92. As noted earlier, it is open to me to impose one or more of a number of different sanctions. Those sanctions include a strike off order. However, they also include suspension with or without other conditions or restrictions on practice. It is open to me, in determining the appropriate sanction in this case, to impose more than one of the sanctions set out in s. 8(1)(a)(i) of the 1960 Act (as amended), as was done by Kelly P. in D’Alton.
93. In my view, having regard to all of the factors and considerations which I have discussed in this judgment, the appropriate sanctions to be imposed on the Solicitor in this case are:
(i) An order suspending the Solicitor from practice for period of twelve months from the date on which the Society’s application to the court was issued on 27th April, 2023. The suspension would, therefore, expire on 24th April, 2024.
(ii) An order that, in the event that the Solicitor wishes to practise as a solicitor following that period of suspension:
(a) the Solicitor will not be permitted to practise as a sole practitioner or in partnership,
(b) the Solicitor will be permitted only to practise as an assistant solicitor in the employment and under the direct control and supervision of another solicitor of at least ten years’ standing to be approved in advance by the Society, and
(c) the Solicitor will not be permitted to have access to client funds.
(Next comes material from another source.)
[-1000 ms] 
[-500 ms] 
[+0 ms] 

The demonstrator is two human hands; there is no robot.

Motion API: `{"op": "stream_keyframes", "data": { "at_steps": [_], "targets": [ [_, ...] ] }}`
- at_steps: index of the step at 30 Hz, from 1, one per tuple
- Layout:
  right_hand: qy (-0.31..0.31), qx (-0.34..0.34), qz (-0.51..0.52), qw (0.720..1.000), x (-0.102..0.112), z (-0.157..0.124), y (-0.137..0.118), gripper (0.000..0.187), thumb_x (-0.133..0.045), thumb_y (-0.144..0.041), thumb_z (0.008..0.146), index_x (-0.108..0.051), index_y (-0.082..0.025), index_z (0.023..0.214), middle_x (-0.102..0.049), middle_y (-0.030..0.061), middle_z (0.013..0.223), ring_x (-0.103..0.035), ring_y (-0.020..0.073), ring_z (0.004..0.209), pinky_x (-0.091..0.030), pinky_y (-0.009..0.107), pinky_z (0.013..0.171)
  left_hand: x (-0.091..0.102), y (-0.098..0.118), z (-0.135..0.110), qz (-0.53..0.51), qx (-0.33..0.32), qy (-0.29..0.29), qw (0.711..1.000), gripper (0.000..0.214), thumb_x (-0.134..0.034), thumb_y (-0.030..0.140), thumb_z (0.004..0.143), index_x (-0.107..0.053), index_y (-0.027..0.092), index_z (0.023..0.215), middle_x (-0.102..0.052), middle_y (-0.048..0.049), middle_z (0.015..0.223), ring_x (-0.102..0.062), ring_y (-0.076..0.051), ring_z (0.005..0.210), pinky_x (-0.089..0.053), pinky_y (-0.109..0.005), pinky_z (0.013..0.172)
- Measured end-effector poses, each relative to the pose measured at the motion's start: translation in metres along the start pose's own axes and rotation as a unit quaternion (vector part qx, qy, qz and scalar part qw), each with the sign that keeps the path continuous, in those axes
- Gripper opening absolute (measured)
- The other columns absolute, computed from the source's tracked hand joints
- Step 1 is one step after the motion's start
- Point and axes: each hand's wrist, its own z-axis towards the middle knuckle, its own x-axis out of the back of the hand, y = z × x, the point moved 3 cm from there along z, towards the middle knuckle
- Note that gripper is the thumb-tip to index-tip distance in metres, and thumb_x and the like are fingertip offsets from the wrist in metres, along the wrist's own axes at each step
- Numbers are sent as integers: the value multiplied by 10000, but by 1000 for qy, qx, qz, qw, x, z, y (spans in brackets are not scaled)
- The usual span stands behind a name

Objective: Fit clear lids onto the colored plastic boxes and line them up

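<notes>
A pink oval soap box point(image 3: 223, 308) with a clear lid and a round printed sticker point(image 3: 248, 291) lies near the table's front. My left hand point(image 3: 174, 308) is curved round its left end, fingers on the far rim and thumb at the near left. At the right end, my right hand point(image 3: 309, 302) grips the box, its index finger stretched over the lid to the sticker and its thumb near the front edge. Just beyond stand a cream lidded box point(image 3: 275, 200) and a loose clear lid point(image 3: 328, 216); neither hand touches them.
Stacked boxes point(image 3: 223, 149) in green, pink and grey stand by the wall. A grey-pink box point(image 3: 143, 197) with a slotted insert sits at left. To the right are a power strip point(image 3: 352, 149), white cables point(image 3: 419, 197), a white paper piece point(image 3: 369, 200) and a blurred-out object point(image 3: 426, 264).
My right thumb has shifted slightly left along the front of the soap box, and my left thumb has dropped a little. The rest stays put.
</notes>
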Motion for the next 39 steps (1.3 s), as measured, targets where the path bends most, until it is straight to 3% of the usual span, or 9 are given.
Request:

(iii) An order that the restrictions referred to at (ii) above will apply to every practising certificate obtaining by the Solicitor in the event of a resumption of practise after the period of suspension referred to at para. (i) above.
(iv) An order that the Society will have liberty immediately to re-enter the proceedings to seek to have the Solicitor’s name struck off the Roll of Solicitors in the event of any breach of the restrictions on his practice or any further act of dishonesty.
94. In addition to these orders, I will also order the Solicitor to pay (i) the sum of sum of €1,152.00 by way of contribution towards the Society’s costs before the Tribunal, and (ii) the sum of €3,554.00 (to include stamp duty), being the measured costs of the Society in respect of its application to this Court.
95. I am satisfied that these sanctions and orders fully take into account the required legal principles set out in the case law and that they are proportionate in all the circumstances.
96. As this judgment is being delivered electronically on 26th June, 2023, I will list the matter for mention at 2pm on Monday, 3rd July, 2023, for the purpose of confirming the final orders to be made in the proceedings.